### Exercise brief
Every single entry should be printed exactly.

Supplied material section start

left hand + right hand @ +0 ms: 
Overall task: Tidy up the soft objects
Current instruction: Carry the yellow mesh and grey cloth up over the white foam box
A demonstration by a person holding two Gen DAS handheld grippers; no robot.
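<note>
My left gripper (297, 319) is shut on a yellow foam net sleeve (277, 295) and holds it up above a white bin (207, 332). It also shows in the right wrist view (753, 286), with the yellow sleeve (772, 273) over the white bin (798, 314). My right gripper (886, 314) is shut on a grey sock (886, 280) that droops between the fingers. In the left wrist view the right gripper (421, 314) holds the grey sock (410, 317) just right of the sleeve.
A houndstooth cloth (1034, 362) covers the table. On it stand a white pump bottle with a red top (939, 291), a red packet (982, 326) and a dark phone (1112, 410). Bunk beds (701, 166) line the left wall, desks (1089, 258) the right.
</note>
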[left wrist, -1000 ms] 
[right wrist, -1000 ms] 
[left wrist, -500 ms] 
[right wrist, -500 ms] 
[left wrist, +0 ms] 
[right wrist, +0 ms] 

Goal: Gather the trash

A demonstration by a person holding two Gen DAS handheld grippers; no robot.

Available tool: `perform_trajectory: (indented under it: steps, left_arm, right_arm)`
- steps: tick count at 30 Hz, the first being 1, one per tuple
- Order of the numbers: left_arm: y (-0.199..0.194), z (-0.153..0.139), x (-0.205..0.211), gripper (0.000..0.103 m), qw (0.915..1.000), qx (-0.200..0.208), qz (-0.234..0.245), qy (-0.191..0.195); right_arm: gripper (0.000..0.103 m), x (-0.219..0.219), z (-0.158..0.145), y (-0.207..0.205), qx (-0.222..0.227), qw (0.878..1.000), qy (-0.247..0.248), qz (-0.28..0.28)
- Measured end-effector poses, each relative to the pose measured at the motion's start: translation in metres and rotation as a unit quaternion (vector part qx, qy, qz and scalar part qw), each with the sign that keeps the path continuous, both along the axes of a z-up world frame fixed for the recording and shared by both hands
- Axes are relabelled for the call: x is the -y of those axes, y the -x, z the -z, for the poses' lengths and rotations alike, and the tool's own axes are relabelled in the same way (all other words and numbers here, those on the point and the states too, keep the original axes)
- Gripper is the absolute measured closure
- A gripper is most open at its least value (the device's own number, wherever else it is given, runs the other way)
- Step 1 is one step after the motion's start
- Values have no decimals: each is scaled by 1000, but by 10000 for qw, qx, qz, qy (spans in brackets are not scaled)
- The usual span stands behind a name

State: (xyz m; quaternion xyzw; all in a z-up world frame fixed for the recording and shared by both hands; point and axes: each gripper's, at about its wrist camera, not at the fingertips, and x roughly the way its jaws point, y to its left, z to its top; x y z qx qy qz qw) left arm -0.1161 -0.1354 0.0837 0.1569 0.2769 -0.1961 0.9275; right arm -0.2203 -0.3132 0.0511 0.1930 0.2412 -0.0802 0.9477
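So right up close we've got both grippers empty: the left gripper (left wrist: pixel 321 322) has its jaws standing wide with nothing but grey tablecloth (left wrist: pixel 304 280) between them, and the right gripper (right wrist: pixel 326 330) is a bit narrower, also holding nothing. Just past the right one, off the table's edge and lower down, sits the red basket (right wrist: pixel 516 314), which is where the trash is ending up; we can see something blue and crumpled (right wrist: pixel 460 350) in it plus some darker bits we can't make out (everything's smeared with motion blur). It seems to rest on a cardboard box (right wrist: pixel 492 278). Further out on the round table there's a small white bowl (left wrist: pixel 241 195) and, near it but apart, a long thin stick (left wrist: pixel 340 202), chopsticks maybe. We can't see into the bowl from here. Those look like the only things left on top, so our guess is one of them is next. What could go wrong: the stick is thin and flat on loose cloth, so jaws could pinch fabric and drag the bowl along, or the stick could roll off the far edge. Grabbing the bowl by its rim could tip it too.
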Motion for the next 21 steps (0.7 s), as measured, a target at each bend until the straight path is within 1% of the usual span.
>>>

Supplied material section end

### Output
left hand + right hand @ +0 ms: 
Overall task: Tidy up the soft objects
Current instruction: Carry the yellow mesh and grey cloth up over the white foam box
A demonstration by a person holding two Gen DAS handheld grippers; no robot.
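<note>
My left gripper (297, 319) is shut on a yellow foam net sleeve (277, 295) and holds it up above a white bin (207, 332). It also shows in the right wrist view (753, 286), with the yellow sleeve (772, 273) over the white bin (798, 314). My right gripper (886, 314) is shut on a grey sock (886, 280) that droops between the fingers. In the left wrist view the right gripper (421, 314) holds the grey sock (410, 317) just right of the sleeve.
A houndstooth cloth (1034, 362) covers the table. On it stand a white pump bottle with a red top (939, 291), a red packet (982, 326) and a dark phone (1112, 410). Bunk beds (701, 166) line the left wall, desks (1089, 258) the right.
</note>
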[left wrist, -1000 ms] 
[right wrist, -1000 ms] 
[left wrist, -500 ms] 
[right wrist, -500 ms] 
[left wrist, +0 ms] 
[right wrist, +0 ms] 

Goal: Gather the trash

A demonstration by a person holding two Gen DAS handheld grippers; no robot.

Available tool: `perform_trajectory: (indented under it: steps, left_arm, right_arm)`
- steps: tick count at 30 Hz, the first being 1, one per tuple
- Order of the numbers: left_arm: y (-0.199..0.194), z (-0.153..0.139), x (-0.205..0.211), gripper (0.000..0.103 m), qw (0.915..1.000), qx (-0.200..0.208), qz (-0.234..0.245), qy (-0.191..0.195); right_arm: gripper (0.000..0.103 m), x (-0.219..0.219), z (-0.158..0.145), y (-0.207..0.205), qx (-0.222..0.227), qw (0.878..1.000), qy (-0.247..0.248), qz (-0.28..0.28)
- Measured end-effector poses, each relative to the pose measured at the motion's start: translation in metres and rotation as a unit quaternion (vector part qx, qy, qz and scalar part qw), each with the sign that keeps the path continuous, both along the axes of a z-up world frame fixed for the recording and shared by both hands
- Axes are relabelled for the call: x is the -y of those axes, y the -x, z the -z, for the poses' lengths and rotations alike, and the tool's own axes are relabelled in the same way (all other words and numbers here, those on the point and the states too, keep the original axes)
- Gripper is the absolute measured closure
- A gripper is most open at its least value (the device's own number, wherever else it is given, runs the other way)
- Step 1 is one step after the motion's start
- Values have no decimals: each is scaled by 1000, but by 10000 for qw, qx, qz, qy (spans in brackets are not scaled)
- The usual span stands behind a name

State: (xyz m; quaternion xyzw; all in a z-up world frame fixed for the recording and shared by both hands; point and axes: each gripper's, at about its wrist camera, not at the fingertips, and x roughly the way its jaws point, y to its left, z to its top; x y z qx qy qz qw) left arm -0.1161 -0.1354 0.0837 0.1569 0.2769 -0.1961 0.9275; right arm -0.2203 -0.3132 0.0511 0.1930 0.2412 -0.0802 0.9477
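So right up close we've got both grippers empty: the left gripper (left wrist: pixel 321 322) has its jaws standing wide with nothing but grey tablecloth (left wrist: pixel 304 280) between them, and the right gripper (right wrist: pixel 326 330) is a bit narrower, also holding nothing. Just past the right one, off the table's edge and lower down, sits the red basket (right wrist: pixel 516 314), which is where the trash is ending up; we can see something blue and crumpled (right wrist: pixel 460 350) in it plus some darker bits we can't make out (everything's smeared with motion blur). It seems to rest on a cardboard box (right wrist: pixel 492 278). Further out on the round table there's a small white bowl (left wrist: pixel 241 195) and, near it but apart, a long thin stick (left wrist: pixel 340 202), chopsticks maybe. We can't see into the bowl from here. Those look like the only things left on top, so our guess is one of them is next. What could go wrong: the stick is thin and flat on loose cloth, so jaws could pinch fabric and drag the bowl along, or the stick could roll off the far edge. Grabbing the bowl by its rim could tip it too.
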Motion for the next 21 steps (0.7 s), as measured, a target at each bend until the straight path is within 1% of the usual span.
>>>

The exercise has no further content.